Ce passage au tout-numérique, l’Estonie l’a aussi adopté pour donner un coup de fouet à son économie. Voilà pourquoi, en 2014, elle a créé un statut dit de «e-résident». Accessible à tous les étrangers, il permet à chacun de créer son entreprise, et ensuite de la gérer à distance, à l’autre bout du monde, tout en bénéficiant localement d’une fiscalité avantageuse. «Tout le monde peut devenir un résident électronique en Estonie ! Depuis 2014, plus de 40 000 personnes de 150 pays différents ont obtenu la résidence électronique en Estonie. Ils ont créé plus de 6 000 entreprises en Estonie. L’idée est d’attirer 10 millions d’e-Estoniens d’ici 2025 !»

En Estonie, à la naissance, chaque personne se voit attribuer un code d’identification personnel -il est obligatoire. Tout repose sur le système d’identité. Aucune donnée n’est conservée sur la carte d’identité estonienne. Il s’agit d’un système PKI, à travers lequel les utilisateurs s’authentifient avec le code PIN un et scellent l’affaire avec le code PIN deux; il y a une clé publique et une clé privée sur la micropuce, mais pas de données.

Once only et digital by default

«Notre stratégie repose sur deux principes de base. Le premier est le ‘once only’ : chaque fois qu’un ensemble de données est soumis au gouvernement, celui-ci n’a plus à les demander, précise Sandra Särav. Le gouvernement connaît mon nom, mon lieu de naissance, mon école d’origine. Si je postule à l’université, trouve un emploi, donne naissance à un enfant, il n’a pas besoin de demander l’information précédente à mon sujet.»

Le deuxième principe est tout aussi important, il s’agit du ‘digital by default’ : tout nouveau service doit être introduit numériquement. «En Estonie, si une personne souhaite enregistrer un nouveau lieu de résidence, l’authentification est effectuée à l’aide de l’identification numérique et la personne peut mettre à jour ses informations en moins de deux minutes, commente encore Sandra Särav.
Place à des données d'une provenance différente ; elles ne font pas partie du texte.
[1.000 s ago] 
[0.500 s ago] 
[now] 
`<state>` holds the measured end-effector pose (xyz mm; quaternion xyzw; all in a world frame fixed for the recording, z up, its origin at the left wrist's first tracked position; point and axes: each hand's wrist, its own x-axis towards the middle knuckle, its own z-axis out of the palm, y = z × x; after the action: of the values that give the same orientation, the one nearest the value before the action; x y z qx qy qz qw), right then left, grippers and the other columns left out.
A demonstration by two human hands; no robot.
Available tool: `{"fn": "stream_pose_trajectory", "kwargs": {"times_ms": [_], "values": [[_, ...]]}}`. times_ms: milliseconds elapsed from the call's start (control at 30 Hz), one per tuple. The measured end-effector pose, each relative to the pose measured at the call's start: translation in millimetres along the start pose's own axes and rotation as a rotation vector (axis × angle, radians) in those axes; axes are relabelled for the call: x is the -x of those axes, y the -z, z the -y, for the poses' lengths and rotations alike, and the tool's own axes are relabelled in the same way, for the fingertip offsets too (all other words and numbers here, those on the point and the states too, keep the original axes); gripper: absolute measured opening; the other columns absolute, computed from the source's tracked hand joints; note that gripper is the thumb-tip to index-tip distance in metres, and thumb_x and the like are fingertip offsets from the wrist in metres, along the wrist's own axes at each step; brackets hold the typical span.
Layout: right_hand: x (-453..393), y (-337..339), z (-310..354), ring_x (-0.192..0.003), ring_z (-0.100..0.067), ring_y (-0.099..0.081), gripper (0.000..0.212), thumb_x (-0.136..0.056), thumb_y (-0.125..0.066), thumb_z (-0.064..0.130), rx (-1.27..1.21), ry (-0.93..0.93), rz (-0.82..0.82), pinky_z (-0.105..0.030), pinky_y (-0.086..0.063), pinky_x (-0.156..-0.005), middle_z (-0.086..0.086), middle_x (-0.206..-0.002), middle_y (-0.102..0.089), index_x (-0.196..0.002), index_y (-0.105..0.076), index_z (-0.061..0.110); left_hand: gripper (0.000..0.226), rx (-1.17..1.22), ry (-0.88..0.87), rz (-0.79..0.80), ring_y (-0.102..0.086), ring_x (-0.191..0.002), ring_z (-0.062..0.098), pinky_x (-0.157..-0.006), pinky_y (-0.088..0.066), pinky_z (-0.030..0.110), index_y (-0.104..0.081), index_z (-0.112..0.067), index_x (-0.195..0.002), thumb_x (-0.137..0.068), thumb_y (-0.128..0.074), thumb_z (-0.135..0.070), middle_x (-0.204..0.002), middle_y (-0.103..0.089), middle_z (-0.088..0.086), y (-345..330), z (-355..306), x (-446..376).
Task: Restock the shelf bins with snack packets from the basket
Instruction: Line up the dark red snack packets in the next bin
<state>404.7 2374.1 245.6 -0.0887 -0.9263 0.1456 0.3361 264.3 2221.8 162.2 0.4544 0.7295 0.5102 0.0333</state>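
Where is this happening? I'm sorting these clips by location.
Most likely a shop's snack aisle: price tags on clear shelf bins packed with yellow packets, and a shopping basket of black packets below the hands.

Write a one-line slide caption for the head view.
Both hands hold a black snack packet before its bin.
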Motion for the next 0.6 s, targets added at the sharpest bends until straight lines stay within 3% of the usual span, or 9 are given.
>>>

Un service numérique destiné au gouvernement estonien est un service entièrement numérique de bout en bout, sans appels téléphoniques, visites de bureau ou documents physiques.»

Aujourd’hui, tout le monde s’exclame en voyant les progrès gigantesques du petit pays balte. Ainsi, la possibilité d’ouvrir une entreprise en 18 minutes -un record mondial !- avec les informations pré-remplies. En vérité, reconnait Sandra Särav, c’est la conséquence d’un manque patent de ressources. «En 2001, nous étions trop pauvres pour nous permettre d’avoir une base de données centralisée; nous avons donc décidé de connecter différentes bases de données de fournisseurs de services publics et privés et de les faire dialoguer. Maintenant, d’autres pays réalisent que c’est la solution la plus sûre… Vous ne devriez pas avoir de base de données centralisée, une telle base est par nature très vulnérable !»

X-Road, l’architecture de base sur laquelle repose le système, est open source, des tiers pouvant y connecter leur base de données. Lorsqu’un citoyen tente d’utiliser un service, il s’authentifie simplement à l’aide de sa carte d’identité. Si le service nécessite des informations provenant d’une autre base de données, il enregistre toutes les informations requises.

L’Etat, plus proactif encore…

«Avec X-Road, nous économisons plus de 800 années de travail par an», poursuit Sandra Särav. S’agissant d’événements de base de la vie -naissance d’un enfant, immatriculation d’une voiture, exploitation d’une entreprise, etc.-, le citoyen doit toujours s’adresser au gouvernement et demander à être entretenu. Et si on n’avait pas à le faire ? Et si le gouvernement a la possibilité de venir à vous ? «Lors de la conception de nouveaux services, nous devrions nous concentrer sur une approche centrée sur le citoyen. Les citoyens devraient pouvoir recevoir des services en un clic et, mieux encore, l’État étant la partie proactive

Le but est d’avoir plus d’interactions entre machines : ce qui pourrait être fait automatiquement devrait être fait ainsi. «Nous travaillons actuellement sur Reporting 3.0; il s’agit là d’un des domaines où nous nous attendons à ce que l’État soit proactif. Nous avons d’abord répertorié 15 événements de la vie et nous entendons les rendre aussi transparents que possible pour le citoyen…» A suivre. Et de très près.